I really wish I’d have given up on an academic position much sooner. When I tell people about my job now, I always say, “If I’d known I’d have liked this job so much, I’d have looked for it much sooner.” A while back someone I follow on twitter approvingly linked to “No End in Sight: Academic Research and “Time Off”” In it, Amanda Ann Klein writes about her search for a job “that might actually pay me a salary commensurate with my rank and experience,” which is what I went through for five years as a trailing spouse. It made me an increasingly miserable and unlikable person. Then she did something that I cannot praise enough:

What happens when a professor no longer has any incentive to work at the breakneck pace at which she has been encouraged to work since she first embarked upon that great and arduous journey towards a career in academia?
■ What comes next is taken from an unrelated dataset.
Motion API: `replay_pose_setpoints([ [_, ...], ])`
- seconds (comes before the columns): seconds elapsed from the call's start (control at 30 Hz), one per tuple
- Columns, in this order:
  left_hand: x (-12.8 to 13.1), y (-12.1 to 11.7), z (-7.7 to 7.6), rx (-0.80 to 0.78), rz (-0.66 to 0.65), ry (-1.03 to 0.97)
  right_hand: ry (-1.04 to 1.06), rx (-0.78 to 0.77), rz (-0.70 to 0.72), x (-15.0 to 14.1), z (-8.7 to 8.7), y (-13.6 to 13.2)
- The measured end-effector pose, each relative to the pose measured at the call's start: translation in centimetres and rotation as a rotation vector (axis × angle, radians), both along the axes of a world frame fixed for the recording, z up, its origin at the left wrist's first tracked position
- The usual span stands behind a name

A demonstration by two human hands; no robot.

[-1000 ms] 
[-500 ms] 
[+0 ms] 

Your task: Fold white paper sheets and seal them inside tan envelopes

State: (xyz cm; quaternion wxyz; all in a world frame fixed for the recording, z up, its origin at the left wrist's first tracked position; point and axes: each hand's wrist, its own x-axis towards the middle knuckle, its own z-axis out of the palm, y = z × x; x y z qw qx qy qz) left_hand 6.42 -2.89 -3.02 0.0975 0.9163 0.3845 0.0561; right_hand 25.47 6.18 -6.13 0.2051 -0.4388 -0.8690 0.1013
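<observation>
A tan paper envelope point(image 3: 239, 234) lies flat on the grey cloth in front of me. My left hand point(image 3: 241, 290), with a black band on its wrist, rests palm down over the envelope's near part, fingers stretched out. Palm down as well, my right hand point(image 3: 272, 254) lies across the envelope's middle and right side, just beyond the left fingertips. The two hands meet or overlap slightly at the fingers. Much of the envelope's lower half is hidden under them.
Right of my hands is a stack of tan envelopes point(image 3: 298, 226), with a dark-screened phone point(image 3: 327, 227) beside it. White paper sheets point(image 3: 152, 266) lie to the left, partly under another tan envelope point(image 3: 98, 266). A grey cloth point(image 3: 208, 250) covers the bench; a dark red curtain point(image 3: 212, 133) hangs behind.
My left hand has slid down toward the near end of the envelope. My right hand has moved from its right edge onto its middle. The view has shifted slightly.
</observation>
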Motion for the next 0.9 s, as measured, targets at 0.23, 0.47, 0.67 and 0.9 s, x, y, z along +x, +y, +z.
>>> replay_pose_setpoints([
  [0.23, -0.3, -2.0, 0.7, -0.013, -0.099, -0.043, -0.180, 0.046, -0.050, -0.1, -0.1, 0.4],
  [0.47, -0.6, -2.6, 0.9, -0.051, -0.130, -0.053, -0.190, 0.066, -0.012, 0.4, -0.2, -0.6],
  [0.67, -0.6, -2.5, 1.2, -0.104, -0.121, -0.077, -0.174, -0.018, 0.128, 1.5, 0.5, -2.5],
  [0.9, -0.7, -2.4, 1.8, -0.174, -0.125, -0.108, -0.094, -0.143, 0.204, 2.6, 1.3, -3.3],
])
Nothing. Nothing happens. And, dear reader, it is glorious.

I had much the same experience in “leaving” academia. I still work in a university, but I’m professional staff. I work with international ESL students, mostly from science and engineering, to help them improve their writing. And I get paid a lot of money. Like a fuckton of money: twice as much as I have ever made in my life (which doesn’t say much for my previous earning capacity but then again it’s still more than a tenured professor makes at a state university in the US, so small victory there). I make this wonderful amount of HEW8-rank money for working all of four days a week. I work 9 to 5 and when I get home my time is my own. Monday through Thursday I read or watch movies or surf online. On Fridays, Saturdays, and Sundays, unless I have a soccer game, and when I’m not running errands, I do research during the day.
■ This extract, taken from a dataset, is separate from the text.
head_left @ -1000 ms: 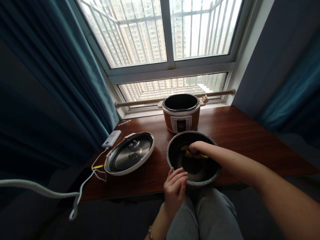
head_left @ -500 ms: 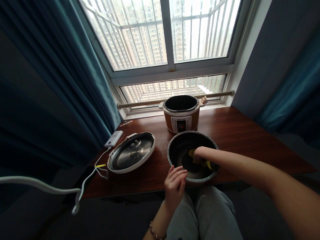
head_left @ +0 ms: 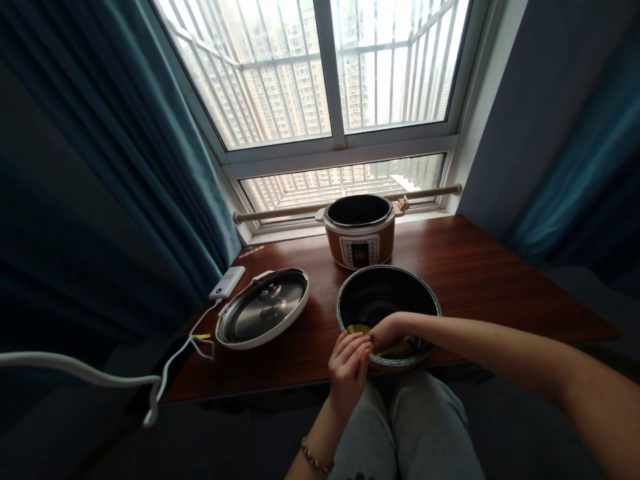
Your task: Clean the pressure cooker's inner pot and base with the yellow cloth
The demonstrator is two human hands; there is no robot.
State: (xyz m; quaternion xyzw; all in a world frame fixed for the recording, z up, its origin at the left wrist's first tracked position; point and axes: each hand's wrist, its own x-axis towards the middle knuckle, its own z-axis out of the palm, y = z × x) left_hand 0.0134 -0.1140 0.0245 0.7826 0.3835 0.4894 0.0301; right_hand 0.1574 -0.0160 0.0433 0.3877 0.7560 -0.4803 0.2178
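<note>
We have the pot (head_left: 387, 285) at the near edge of the worktop (head_left: 480, 280), and the yellow cloth (head_left: 357, 329) is inside the pot, by its near wall. Our right hand (head_left: 385, 335) reaches into the pot from its right side, the grip closed on the cloth, which shows to either side of the hand. Our left hand (head_left: 349, 363) is at the pot's near left rim, fingers together; we cannot tell whether that grip pinches the rim or only rests there. Just behind the pot stands the cooker (head_left: 359, 245), its top open. Left of the pot lies the lid (head_left: 265, 313), shiny side up, and farther left is a white box (head_left: 227, 283) with a cable (head_left: 173, 360).
</note>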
I get a lot done. Since March I’ve signed a contract for The Imaginary Geography of Hollywood Cinema, 1960-2000, returned proofs for two articles within 24 hours, finished/revised seven articles and one book chapter, finished the data-accumulation and written a two-page version of a book proposal about spy novels and clandestine geography that I will do after the imaginary geography book. I’ve also gone to two film conferences (one in town, one in Tasmania) because I make enough money as a not-contract-lecturer-without-institutional-support-of-any-kind to pay my own way to a conference. I did share a room with a postgrad to save money, but that’s more out of habit than anything else. I’ve also invited tp participate (travel and hotel paid for!) in the National Tertiary Education Union’s Insecure Work Conference. I got picked (and funded) because of my experience as an adjunct and, now, as a “soft-money”-funded professional staff member. It should be a combination of fury-inducing confrontations with the status quo and inspiring discussion of how the union can deal with it practically.
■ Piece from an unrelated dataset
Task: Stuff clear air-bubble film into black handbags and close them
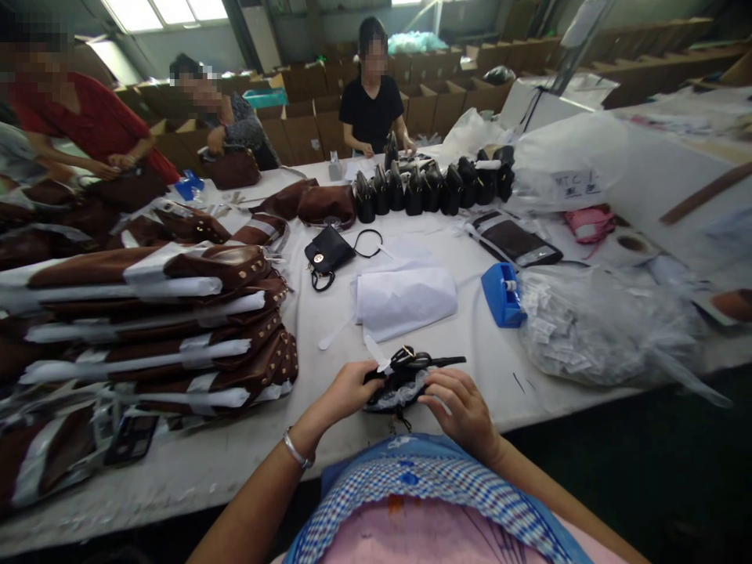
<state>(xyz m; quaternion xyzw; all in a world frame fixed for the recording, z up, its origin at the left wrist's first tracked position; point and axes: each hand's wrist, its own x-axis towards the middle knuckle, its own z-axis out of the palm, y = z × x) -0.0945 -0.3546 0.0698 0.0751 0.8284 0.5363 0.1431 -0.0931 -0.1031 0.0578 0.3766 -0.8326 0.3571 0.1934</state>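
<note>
presently left grip (352, 385) pinches one black bag (381, 406); right grip (463, 406) touches it, closure unclear; one bangle (294, 448) shows

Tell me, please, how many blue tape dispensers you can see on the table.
2: a near dispenser right of the white sheets, beside the clear plastic bag; a far dispenser at left, near the person in red. More may be hidden behind the bags.

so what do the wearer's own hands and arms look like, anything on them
The left hand is ungloved, with a silver-coloured, rounded bangle around its wrist. The right hand is ungloved too, its wrist without a bangle. No sleeves show on either forearm.
</note>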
What I find most wonderful about this situation is that I do what I want to do because I want to do it. When we moved to New Zealand in 2008, I thought I just wanted to teach. But I found, in between hustling for tutor and lecturer gig and getting blacklisted by the PVC Arts that I kind of liked to do research. And that there wasn’t much that looked like mine. And that when I wrote about what I wanted to write about, I could write like a person rather than a research-unit-producing-staff-member.

So this is a rare happy story in the “adventures in academic publishing” category. I dusted off this draft because one of the editors I’m working with 1) praised my ability to turn around requested revisions quickly and 2) then asked for a very fast turnaround. When I felt OK with that, I knew that something was amiss, but in a positive sense.